SNAP Productions presents Christopher Durang’s Anton Chekhov-spin-off Vanya and  Sonia and Masha and Spike. Given the play’s reputation, that makes a lot of sense. After a 2012 debut off-Broadway, it had major commercial success during its 2013 five-month run on Broadway and won a Tony for best play plus several other significant awards. Nonetheless, this production makes clear noticeable flaws. Perhaps the talents of the original cast, including Sigourney Weaver and David Hyde Pierce, made it work in spite of script weaknesses.  

Chekhov-like, complex and subtle acting would make the most sense. His plays are most often called tragi-comedies, wherein ironic humor lies under the surface. Similar performing challenges seem to be in Durang’s play, even though it is called a comedy. The local cast, directed by Daena Schweiger, takes on those challenges with sincere but limited results, eliciting warm smiles and some good laughs.

Don’t misunderstand or worry.  Many audiences shy away from things like this due to moody, psychological texts and subtexts. You need not know much or even anything about what Chekhov wrote in order to appreciate or to be entertained by Durang’s effort even though it looks as if Durang is attempting to create a Chekhov-like story and atmosphere, humorous, sure, but containing reflections on family, maturity and aging. Never fear, this doesn’t get equally somber and can stand alone.

Vanya and Sonia, in their fifties, have retained maintenance of the family home for decades, supported by their successful movie star sister Masha, who owns the house and grounds. She comes for a visit, evidently primarily because she plans to sell the property. No longer girlishly glamorous,  also in her fifties, she is accompanied by young would-be movie actor Spike, the latest in a series of lovers and husbands. A young neighbor, Nina, shows up. And a cleaning lady named Cassandra ,like the legendary Greek prophetess, is given to making dire predictions, some of what turn out to be accurate.

Vanya and Sonia reflect on their past and current unfulfilled lives. Masha reviews her career,  trying to not lament the absence of anything serious on screen or on stage.  Uni-dimensional Spike says and does nothing of significance while equally shallow Nina giggles and tries to fit in. Meanwhile Cassandra, randomly speaks of things to come while not really having much of a personal relationship with anyone. Not a sunny bunch.   Gay Vanya seems not the least bit aroused by Spike, a loss of comic possibilities.  Sonia speaks insignificant dialogue as if underscoring her claim to be more like a piece of furniture than a human and Masha comes across full of obvious star-type shallowness.
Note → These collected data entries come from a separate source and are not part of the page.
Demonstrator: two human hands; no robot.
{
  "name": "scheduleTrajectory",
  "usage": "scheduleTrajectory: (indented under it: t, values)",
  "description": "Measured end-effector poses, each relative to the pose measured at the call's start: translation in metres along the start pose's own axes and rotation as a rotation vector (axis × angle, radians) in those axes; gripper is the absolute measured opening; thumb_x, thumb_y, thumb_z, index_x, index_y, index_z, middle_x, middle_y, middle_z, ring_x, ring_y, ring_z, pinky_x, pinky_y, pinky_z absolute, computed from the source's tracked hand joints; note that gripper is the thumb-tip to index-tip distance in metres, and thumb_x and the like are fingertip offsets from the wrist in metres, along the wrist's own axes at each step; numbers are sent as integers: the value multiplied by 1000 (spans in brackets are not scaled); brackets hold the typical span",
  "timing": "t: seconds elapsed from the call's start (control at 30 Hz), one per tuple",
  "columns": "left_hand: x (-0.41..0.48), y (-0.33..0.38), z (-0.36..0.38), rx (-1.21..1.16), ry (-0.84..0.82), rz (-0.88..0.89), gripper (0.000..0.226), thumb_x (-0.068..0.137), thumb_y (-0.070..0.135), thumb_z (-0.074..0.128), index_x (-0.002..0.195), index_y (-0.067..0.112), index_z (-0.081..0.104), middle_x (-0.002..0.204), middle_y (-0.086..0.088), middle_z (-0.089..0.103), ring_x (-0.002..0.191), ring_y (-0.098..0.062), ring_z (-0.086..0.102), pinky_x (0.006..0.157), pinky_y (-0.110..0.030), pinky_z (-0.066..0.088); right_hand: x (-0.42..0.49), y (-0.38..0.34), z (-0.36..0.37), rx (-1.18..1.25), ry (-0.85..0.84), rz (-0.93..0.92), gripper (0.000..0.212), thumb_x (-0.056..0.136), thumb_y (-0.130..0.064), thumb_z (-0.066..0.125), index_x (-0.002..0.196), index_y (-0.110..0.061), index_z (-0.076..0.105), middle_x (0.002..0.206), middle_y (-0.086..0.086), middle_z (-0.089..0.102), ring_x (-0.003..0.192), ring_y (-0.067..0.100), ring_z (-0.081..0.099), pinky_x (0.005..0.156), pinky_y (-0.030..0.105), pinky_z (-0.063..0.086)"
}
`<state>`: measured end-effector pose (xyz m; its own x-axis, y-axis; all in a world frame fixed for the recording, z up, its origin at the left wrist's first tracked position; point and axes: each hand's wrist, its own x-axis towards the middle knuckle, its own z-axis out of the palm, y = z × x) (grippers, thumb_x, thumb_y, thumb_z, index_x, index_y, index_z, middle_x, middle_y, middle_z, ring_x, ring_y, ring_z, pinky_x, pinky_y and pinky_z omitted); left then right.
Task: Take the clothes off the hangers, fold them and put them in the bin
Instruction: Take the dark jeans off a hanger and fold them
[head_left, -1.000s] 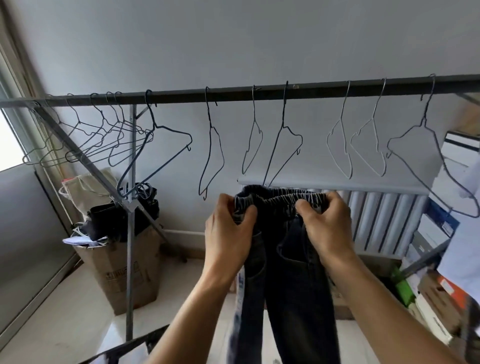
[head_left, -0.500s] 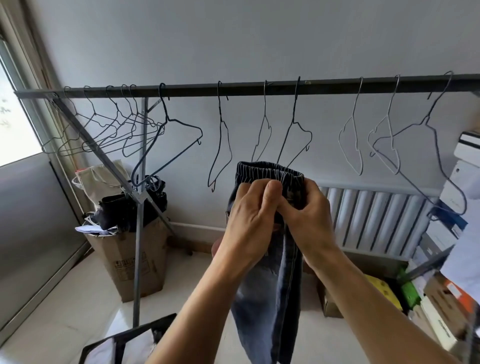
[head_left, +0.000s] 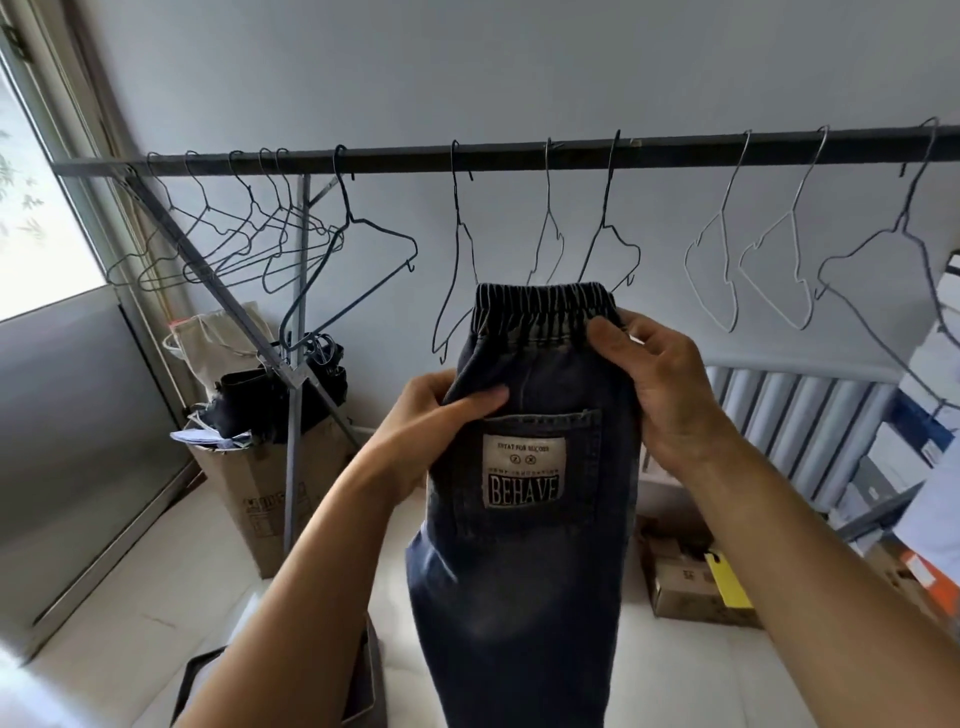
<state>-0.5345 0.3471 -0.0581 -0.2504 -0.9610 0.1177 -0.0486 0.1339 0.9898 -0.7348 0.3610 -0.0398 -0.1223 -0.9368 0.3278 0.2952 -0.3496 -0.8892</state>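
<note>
We hold the jeans (head_left: 524, 571) up in front of the rail (head_left: 519, 156), back pocket facing us, legs hanging down. Our left grip (head_left: 441, 415) pinches the left edge below the waistband; our right grip (head_left: 660, 384) curls round the right edge. Wire hangers (head_left: 457, 270) hang behind

Overhead the rail (head_left: 519, 154) crosses full width, wire hangers (head_left: 456, 208) strung all along it; wide gaps either side of the three above the jeans (head_left: 524, 571). Left flank blocked: upright post (head_left: 296, 441), diagonal brace (head_left: 208, 269), stuffed cardboard box (head_left: 249, 499) behind. Right flank: radiator (head_left: 789, 415), stacked boxes (head_left: 930, 405), floor carton (head_left: 685, 587). Low left, the bin (head_left: 363, 675) sits partly under a forearm.
</note>
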Motion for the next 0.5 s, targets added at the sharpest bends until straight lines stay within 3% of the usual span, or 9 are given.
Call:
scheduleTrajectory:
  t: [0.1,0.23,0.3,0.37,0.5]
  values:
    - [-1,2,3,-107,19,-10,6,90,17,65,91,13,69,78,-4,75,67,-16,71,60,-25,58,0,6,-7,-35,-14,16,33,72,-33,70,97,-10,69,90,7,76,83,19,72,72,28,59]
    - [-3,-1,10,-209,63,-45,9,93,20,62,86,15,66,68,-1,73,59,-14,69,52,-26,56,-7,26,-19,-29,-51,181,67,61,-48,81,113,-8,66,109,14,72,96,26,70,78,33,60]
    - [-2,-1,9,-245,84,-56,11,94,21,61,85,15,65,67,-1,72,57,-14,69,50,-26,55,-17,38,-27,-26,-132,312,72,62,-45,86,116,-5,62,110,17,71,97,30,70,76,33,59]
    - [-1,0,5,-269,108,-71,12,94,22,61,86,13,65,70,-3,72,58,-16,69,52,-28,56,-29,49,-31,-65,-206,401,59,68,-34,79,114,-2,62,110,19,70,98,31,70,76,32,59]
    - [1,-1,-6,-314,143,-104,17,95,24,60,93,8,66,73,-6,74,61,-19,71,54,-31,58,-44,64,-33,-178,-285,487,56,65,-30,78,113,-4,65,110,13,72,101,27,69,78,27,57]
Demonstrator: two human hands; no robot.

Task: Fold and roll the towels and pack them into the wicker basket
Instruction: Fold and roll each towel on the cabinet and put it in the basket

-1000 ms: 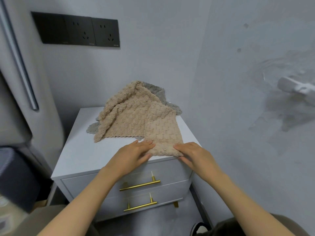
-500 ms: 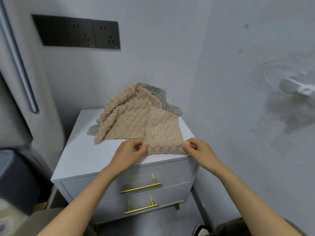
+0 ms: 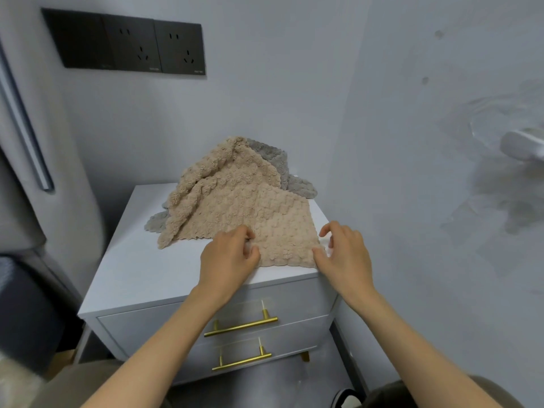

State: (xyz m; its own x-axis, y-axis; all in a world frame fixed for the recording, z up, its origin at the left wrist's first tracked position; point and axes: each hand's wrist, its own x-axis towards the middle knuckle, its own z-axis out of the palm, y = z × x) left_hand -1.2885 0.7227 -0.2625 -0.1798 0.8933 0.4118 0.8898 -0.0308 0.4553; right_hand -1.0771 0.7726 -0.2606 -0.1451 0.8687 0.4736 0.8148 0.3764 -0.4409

These characters need interesting, colorful, specific, well-devised definitions from the people taking the roles.  Schweiger hasn’t gotten much of that from her cast. Moreover she has allowed overplaying. Connie Lee makes Masha big and loud, a caricature, and Jodi Vaccaro’s Cassandra milks most of her movements and lines with equal vocal extremes. Such auditorium-sized performing overwhelms the small, potentially intimate playing space and sets up a tone bound to influence attempts at sincerity by Randy Vest and Moira Mangiameli as Vanya and Sonia. Those two sometimes succeed at being real albeit not very deep.  Mangiameli, in fact, shines with believable vulnerability when Sonia gets a heart-warming phone call from a previously unknown admirer. Kevin Gibbs’ version of Spike acceptably stays sweet and innocent even though that stud would more likely be a strutting, preening dope. And Jana Coburn’s Nina remains convincingly, sufficiently uncomplicated.  

Durang’s characters don’t get much development. His early scenes contain blatant, simple-minded exposition. Later he inserted a unnecessarily-overlong rant wherein Vanya, spurred by Spike’s need to stay smart-phone-connected, attacks today’s cyber addictions and laments the passing of simpler pop culture and other elements of Americana in the 1950s. Further, Vanya could not have experienced that; he would have been, at most, a pre-schooler at that time. As the play hastens to its conclusion, obvious, flimsy character transformations occur.

Ronnie Wells designed an admirable set, even with suggestions of a garden to delight audience front rows. And Wesley Pourier came up with excellent costumes, including an hilarious cod-piece for Spike’s costume party outfit.    

As for the Chekhov elements, you needn’t know them, being decorative rather than essential. Some developments do resemble parts of The Sea Gull, wherein a successful actress returns to the ancestral home and, as in a Durang scene, there is a reading/performance of a strange, quirky play in which a neighbor named Nina has a role. There’s also a character called Masha. The three siblings (i.e as in Three Sisters) disagree about a cherry orchard on the property.  Moreover, in The Cherry Orchard there is an eccentric woman servant who can do magic tricks, a possible model for Cassandra. Plus the siblings are aware of the origins of their names, given by community-theatre-active parents. A few other less salient items appear. You could find this kind of stuff amusing.

And you may also find more to enjoy, no matter what I think. In fact, you’re probably better off not thinking at all about what you see and hear. Since Broadway audiences loved this play, it certainly has the potential to delight you too.